Box jumps: reduce height to 20/16" or step-ups. Wall balls: 14/10lb ball to 9ft target. G2OH: 75/55lb or power clean and press. Burpees: step-over option. Pull-ups: banded, jumping, or ring rows. Handstand walk: bear crawl, inchworm, or wall walks. Volume reduction option: 150/100/75/50/25 rep scheme. Time cap at 40 minutes.

Scaling Explanation

Scale if unable to perform 15+ unbroken wall balls, 5+ strict pull-ups, or hold handstand for 10 seconds.

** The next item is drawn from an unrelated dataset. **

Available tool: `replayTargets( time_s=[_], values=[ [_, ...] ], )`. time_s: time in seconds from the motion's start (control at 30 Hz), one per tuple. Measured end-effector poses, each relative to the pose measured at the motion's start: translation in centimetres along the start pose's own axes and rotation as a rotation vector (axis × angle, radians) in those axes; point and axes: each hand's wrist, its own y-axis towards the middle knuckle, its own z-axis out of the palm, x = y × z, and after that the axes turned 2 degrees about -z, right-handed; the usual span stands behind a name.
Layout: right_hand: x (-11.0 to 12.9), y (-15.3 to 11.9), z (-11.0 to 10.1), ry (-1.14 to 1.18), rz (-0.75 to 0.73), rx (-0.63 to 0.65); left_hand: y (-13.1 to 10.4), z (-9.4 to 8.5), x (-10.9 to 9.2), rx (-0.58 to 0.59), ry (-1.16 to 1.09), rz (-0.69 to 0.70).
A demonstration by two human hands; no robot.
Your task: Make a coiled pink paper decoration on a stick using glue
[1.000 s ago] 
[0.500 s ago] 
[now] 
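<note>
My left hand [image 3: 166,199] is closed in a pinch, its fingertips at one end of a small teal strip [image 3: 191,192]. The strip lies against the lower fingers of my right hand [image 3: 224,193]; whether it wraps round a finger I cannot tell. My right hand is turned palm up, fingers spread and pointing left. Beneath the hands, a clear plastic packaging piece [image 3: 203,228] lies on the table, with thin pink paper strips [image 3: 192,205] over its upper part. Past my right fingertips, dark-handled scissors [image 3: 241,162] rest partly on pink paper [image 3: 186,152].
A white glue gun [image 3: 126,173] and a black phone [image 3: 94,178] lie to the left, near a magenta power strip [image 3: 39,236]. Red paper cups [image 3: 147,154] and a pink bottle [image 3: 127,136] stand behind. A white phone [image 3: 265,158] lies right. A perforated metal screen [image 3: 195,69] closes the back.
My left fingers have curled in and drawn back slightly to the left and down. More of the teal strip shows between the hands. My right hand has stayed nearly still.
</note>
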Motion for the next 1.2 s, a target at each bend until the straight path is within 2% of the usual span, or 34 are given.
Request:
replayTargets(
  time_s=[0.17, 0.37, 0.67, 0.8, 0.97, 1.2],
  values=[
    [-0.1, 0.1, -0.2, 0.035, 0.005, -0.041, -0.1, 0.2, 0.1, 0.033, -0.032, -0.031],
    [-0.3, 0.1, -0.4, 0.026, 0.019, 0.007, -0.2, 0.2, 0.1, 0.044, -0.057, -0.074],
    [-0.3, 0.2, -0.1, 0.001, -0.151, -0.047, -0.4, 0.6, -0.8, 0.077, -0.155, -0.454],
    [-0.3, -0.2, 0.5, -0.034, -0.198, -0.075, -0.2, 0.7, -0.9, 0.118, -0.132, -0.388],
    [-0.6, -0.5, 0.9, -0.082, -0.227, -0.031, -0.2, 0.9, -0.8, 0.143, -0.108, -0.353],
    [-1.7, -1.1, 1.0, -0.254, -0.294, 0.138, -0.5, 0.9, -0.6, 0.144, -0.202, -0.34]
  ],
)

Prioritize maintaining intensity - athletes should be working consistently with brief rest periods, not grinding through long sets. Partners should finish within 5-7 minutes of each other. Scale to allow completion in 25-35 minutes while keeping work:rest ratio around 2:1. Form deterioration on Olympic lifts or gymnastics movements indicates need for scaling.

Intended Stimulus

Long-duration glycolytic/oxidative workout (25-35 minutes) with skill elements as bookends. Primary challenge is maintaining work rate across high-volume gymnastics and barbell cycling while managing fatigue. Partner format allows strategic work-rest intervals but total volume remains significant.

Coach Insight

Break up work strategically between partners - consider alternating sets of 10-15 reps to maintain intensity. Box jumps: step down to save legs. Wall balls: establish consistent rhythm early. Ground-to-overhead: touch-and-go when fresh, singles when fatigued. Bar-facing burpees: minimize ground time. Pull-ups: break before failure (sets of 5-7). For handstand walks: fresh athlete goes first, short sets (10ft) with quick transitions. Key is maintaining steady work rate rather than sprinting.

Benchmark Notes

This is a high-volume partner workout with similarities to both Karen (150 wall balls) and a heavy Grace-style barbell workout. Breaking down components: 1. Box Jump Overs (200 total, 100 each) - 1.5-2 sec/rep fresh = ~200 sec base - Fatigue multiplier 1.3x for later reps - Total ~260 sec 2. Wall Balls (150 total, 75 each) - Using Karen as anchor (420-480s for 150 solo) - Partner format reduces fatigue - ~180 sec with transitions 3. Ground-to-Overhead (100 total, 50 each) - Similar to Grace but lighter load - 2-3 sec/rep with fatigue = ~150 sec 4. Bar-Over Burpees (75 total, 37-38 each) - 4-5 sec/rep = ~180 sec 5. Pull-Ups (50 total, 25 each) - Late in workout, high fatigue - Sets of 5-8 with breaks - ~120 sec 6. Handstand Walks (25ft each) - 20-30 sec per athlete - ~60 sec total Transitions between movements: ~120 sec Total for elite (L10): 16-17 min L5 (median): 24-25 min L1: 38-42 min Female times adjusted 10-15% slower due to loading differences and gymnastics components. Final targets: Male - L10: 16:00 | L5: 24:00 | L1: 40:00 Female - L10: 19:00 | L5: 27:00 | L1: 45:00

Modality Profile

Gymnastics (3/6): Box Jump-Over, Bar Over Burpee, Pull-Up, Handstand Walk. Weightlifting (3/6): Wall Ball, Ground-to-Overhead. No monostructural movements. Equal split between G and W movements.

Training Profile

AttributeScoreExplanation
Endurance8/10High total volume of movements combined with partner work creates sustained cardiovascular demand. Even with work sharing, the continuous nature taxes aerobic capacity significantly.
Stamina9/10Extremely high rep scheme across multiple movement patterns challenges muscular endurance. Box jumps, wall balls, and ground-to-overheads create cumulative fatigue.
Strength4/10Moderate loads in wall balls and ground-to-overheads require strength, but volume indicates endurance focus over maximal strength.
Flexibility6/10Handstand walks require significant shoulder mobility. Wall balls and ground-to-overheads demand good overhead position and hip mobility.
Power7/10Box jump overs and wall balls are explosive movements. Ground-to-overhead can be power-focused depending on movement choice.
Speed6/10Quick transitions and efficient movement cycling are crucial. Partner work allows higher intensity during working sets.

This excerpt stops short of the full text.